7/11 Mumbai blasts: For police, it was no smoking-gun case

Towards a logical conclusion of one of the deadliest attacks on the soul of Mumbai.

September 12, 2015 03:30 am | Updated November 17, 2021 02:19 am IST - MUMBAI:

The first-class compartment of the local train which was devastated by the blastat the Matunga station in Mumbai on July 11, 2006. Photo: Vivek Bendre

The first-class compartment of the local train which was devastated by the blastat the Matunga station in Mumbai on July 11, 2006. Photo: Vivek Bendre

The Mumbai Police heaved a sigh of relief on Friday after the Special MCOCA Court validated their investigation and convicted >12 of the 13 arrested accused in the case as the investigation had its own share of controversies and conflicting versions.

The investigation headed by the then Anti-Terrorism Squad chief, K.P. Raghuvanshi, and supervised by the then Mumbai Police Commissioner, Anami Roy, followed the line that the accused bought pressure cookers and packed RDX and ammonium nitrate into them to intensify the impact of the explosions. Questions were raised on how did they manage to carry pressure cookers packed with explosives inside the Virar and Borivali Fast locals — arguably two of the most crowded trains at the peak hour of 6.30 p.m. in Mumbai.

Also see: >All you need to know about the 7/11 Mumbai train blasts | >Mumbai train blasts: In pictures

However, by the time the ATS filed the charge sheet, the initial “pressure cooker” theory was changed to “home utensils”. However, the prosecution maintained that though pressure cooker bombs were used in the conspiracy, the reference was changed as the confessional statements by the accused did not specifically mention them, and could have harmed the prosecution’s case.

The presence of >some accused in the train blasts case and two other cases was another controversial aspect of the investigations.

In scale, the >2006 train bombings was behind only the 1993 serial blasts and the 26/11 terror attacks.

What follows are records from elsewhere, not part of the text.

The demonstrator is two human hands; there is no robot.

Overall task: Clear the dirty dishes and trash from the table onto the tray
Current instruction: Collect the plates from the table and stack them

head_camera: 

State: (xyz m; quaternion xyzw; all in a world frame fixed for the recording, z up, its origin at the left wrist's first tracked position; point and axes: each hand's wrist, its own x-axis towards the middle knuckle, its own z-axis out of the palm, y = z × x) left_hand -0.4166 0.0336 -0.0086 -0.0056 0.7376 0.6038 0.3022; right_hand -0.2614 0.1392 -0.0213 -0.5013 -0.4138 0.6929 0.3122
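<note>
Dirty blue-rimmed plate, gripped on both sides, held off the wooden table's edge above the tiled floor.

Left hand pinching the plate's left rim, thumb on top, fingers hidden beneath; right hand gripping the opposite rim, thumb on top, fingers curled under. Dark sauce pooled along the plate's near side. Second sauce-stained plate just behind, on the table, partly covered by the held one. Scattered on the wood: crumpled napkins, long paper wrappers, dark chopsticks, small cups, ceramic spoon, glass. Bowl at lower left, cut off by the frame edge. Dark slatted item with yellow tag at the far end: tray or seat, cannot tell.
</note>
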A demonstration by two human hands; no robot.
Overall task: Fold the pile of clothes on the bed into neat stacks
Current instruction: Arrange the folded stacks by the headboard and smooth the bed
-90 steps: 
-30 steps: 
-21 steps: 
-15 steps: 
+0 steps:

In September 2008, the Crime Branch, then headed by Rakesh Maria, had busted a 21-member Indian Mujahideen module involved in a series of terror attacks across the country.

It emerged during the investigations that some of the Indian Mujahideen operatives had masqueraded as “Pakistanis” and were part of the “buddy pairs” which carried out the 2006 train bombings. This contradicted the ATS claim that the train bombings were carried out by SIMI activists with active support from Pakistan-based Lashkar-E-Taiba.